_The task_. Would you print exactly the lines that begin the listing and continue through the line holding "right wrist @"? No pictures, please.

(Dataset content Opens)

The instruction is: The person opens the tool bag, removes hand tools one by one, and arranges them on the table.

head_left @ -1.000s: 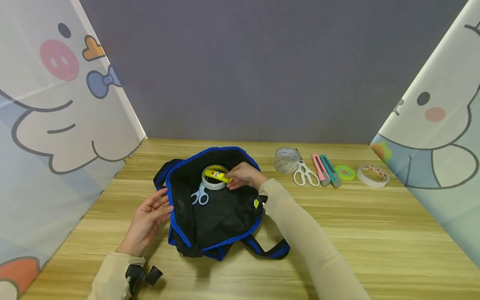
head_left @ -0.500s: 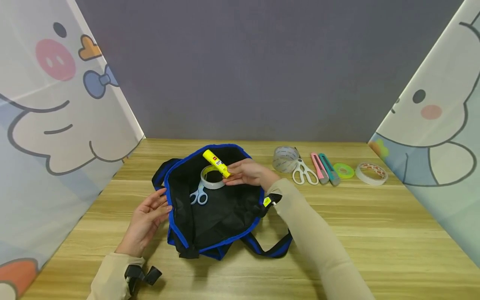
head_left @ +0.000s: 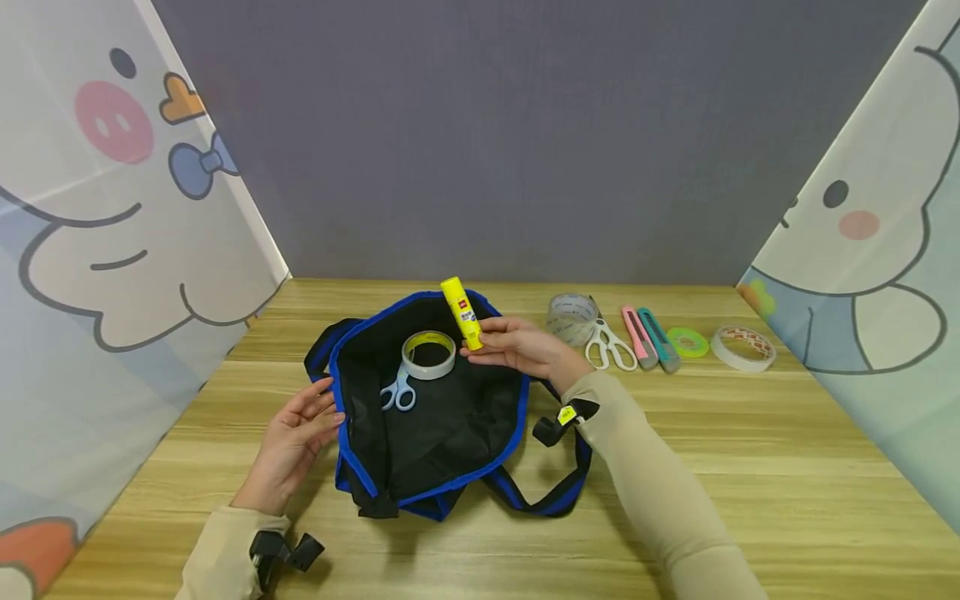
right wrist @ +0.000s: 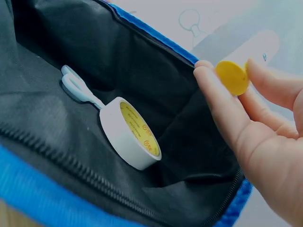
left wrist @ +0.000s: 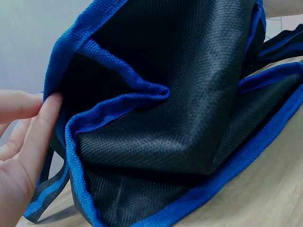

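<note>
A black bag (head_left: pixel 450 433) with blue edging lies with its mouth wide apart. At its left rim, my left hand (head_left: pixel 296 437) pinches the blue edge; the left wrist view has the thumb (left wrist: pixel 45 127) inside and the other fingers outside. My right hand (head_left: pixel 525 346) holds a yellow glue stick (head_left: pixel 461 312) by its lower end, cap up, over the bag's far right rim. The stick's round yellow end (right wrist: pixel 232 78) faces the right wrist camera. Inside the bag are a white tape roll (right wrist: pixel 128 135) and scissors with light blue handles (head_left: pixel 398 392), their blades hidden by the roll.
Right of the bag, a clear tape roll (head_left: pixel 572 318), white-handled scissors (head_left: pixel 609 346), a pink utility knife (head_left: pixel 639 337), a teal one (head_left: pixel 658 340), a green tape roll (head_left: pixel 687 342) and another white roll (head_left: pixel 742 348) form a row. A bag strap (head_left: pixel 555 500) loops onto the table.
The right hand has lifted the glue stick up and to the right from over the tape roll inside the bag, and turned it more upright. The left hand has stayed at the rim.
</note>
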A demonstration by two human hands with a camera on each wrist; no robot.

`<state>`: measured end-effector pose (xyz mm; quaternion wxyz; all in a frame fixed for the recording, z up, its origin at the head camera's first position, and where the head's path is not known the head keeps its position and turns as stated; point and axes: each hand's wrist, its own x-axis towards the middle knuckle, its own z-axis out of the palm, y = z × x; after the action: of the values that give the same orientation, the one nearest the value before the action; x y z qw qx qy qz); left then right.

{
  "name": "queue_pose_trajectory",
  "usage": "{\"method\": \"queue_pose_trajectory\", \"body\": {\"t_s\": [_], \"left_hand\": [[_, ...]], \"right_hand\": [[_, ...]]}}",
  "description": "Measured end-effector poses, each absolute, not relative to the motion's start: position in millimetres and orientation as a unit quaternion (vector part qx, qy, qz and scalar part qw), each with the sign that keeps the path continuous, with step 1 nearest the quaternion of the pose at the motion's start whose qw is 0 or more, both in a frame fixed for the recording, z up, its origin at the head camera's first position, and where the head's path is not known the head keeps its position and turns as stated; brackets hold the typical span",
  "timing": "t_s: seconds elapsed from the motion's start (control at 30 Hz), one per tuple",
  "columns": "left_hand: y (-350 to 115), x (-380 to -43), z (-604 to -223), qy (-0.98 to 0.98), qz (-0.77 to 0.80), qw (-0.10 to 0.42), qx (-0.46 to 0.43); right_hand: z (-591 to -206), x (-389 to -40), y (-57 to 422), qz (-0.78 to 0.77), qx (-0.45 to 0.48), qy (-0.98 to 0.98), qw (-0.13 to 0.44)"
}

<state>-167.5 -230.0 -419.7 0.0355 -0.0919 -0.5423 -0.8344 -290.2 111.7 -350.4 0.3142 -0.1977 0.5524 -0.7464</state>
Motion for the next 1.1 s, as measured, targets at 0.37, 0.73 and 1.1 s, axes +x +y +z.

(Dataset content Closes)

_Expected answer_.
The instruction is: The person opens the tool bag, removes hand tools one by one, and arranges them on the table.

head_left @ -1.000s: 
head_left @ -0.500s: 
head_left @ +0.000s: 
right wrist @ +0.000s: 

Nothing else remains to be done for this exercise.